Records contained in a dataset
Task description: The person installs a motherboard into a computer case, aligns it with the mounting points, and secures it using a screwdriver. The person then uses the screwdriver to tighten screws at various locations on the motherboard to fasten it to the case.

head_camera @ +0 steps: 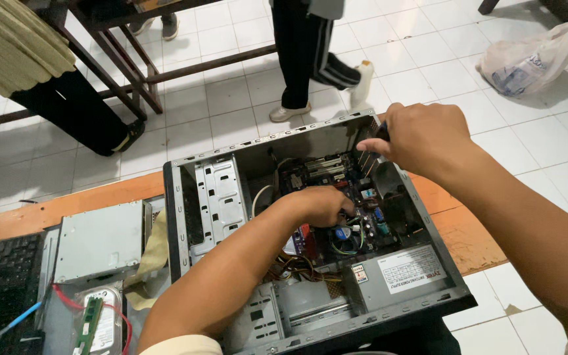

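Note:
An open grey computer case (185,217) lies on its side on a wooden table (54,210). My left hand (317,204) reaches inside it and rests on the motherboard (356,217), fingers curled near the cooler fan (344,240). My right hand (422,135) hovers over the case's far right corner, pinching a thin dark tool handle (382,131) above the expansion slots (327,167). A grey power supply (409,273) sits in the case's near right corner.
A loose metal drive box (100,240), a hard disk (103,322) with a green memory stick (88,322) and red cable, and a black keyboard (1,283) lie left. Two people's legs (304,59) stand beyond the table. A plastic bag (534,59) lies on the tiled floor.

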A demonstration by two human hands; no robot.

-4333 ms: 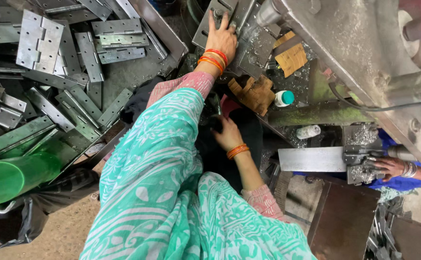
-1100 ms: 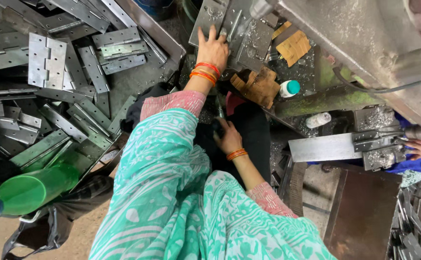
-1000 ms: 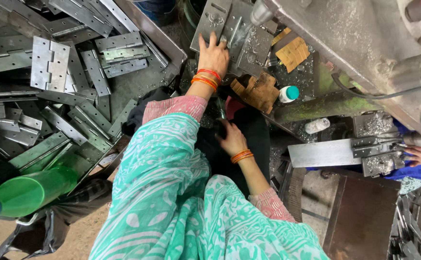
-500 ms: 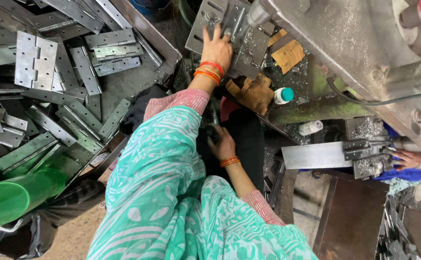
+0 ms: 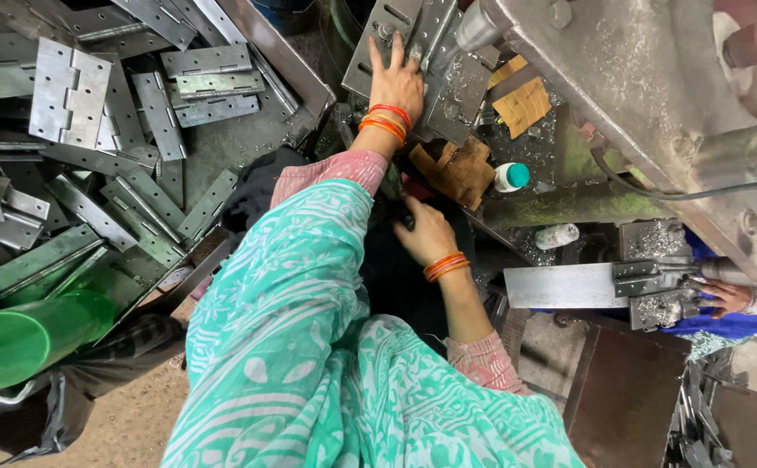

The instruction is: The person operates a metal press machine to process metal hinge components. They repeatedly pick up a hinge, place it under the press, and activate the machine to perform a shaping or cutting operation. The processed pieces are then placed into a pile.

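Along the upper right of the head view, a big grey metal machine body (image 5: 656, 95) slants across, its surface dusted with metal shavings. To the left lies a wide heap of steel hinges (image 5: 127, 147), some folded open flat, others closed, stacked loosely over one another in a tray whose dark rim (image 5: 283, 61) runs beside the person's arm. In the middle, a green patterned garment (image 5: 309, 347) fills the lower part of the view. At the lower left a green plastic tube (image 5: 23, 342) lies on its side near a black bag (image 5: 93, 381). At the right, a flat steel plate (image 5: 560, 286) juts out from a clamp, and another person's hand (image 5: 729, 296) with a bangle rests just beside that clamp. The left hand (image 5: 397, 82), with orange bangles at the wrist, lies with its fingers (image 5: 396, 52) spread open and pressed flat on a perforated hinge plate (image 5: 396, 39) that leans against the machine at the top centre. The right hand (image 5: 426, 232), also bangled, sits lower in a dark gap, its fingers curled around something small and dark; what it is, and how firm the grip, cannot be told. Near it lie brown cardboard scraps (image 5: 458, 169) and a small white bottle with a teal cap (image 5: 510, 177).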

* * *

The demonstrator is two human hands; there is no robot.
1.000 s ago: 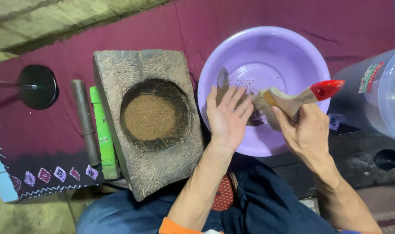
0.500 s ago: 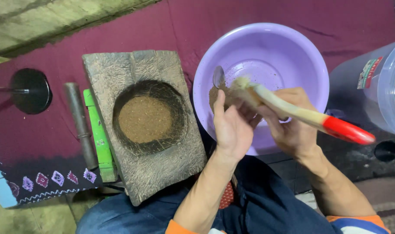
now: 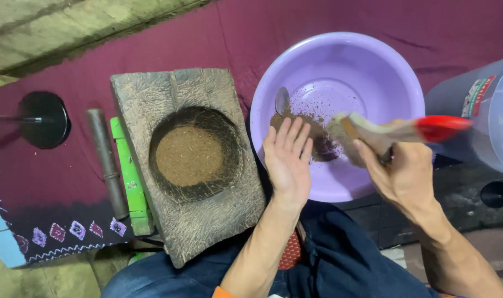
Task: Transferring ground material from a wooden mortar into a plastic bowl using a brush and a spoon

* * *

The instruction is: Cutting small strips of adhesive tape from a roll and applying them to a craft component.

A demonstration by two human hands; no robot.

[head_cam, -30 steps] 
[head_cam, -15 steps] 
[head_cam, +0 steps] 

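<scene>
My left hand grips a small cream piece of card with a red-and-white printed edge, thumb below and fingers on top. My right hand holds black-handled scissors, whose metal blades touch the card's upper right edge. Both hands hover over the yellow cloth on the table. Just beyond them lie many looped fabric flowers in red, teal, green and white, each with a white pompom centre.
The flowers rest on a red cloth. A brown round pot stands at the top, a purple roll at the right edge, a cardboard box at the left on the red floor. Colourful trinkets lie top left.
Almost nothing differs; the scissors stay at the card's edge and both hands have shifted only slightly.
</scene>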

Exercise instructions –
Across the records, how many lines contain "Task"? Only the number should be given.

Solved problem –
2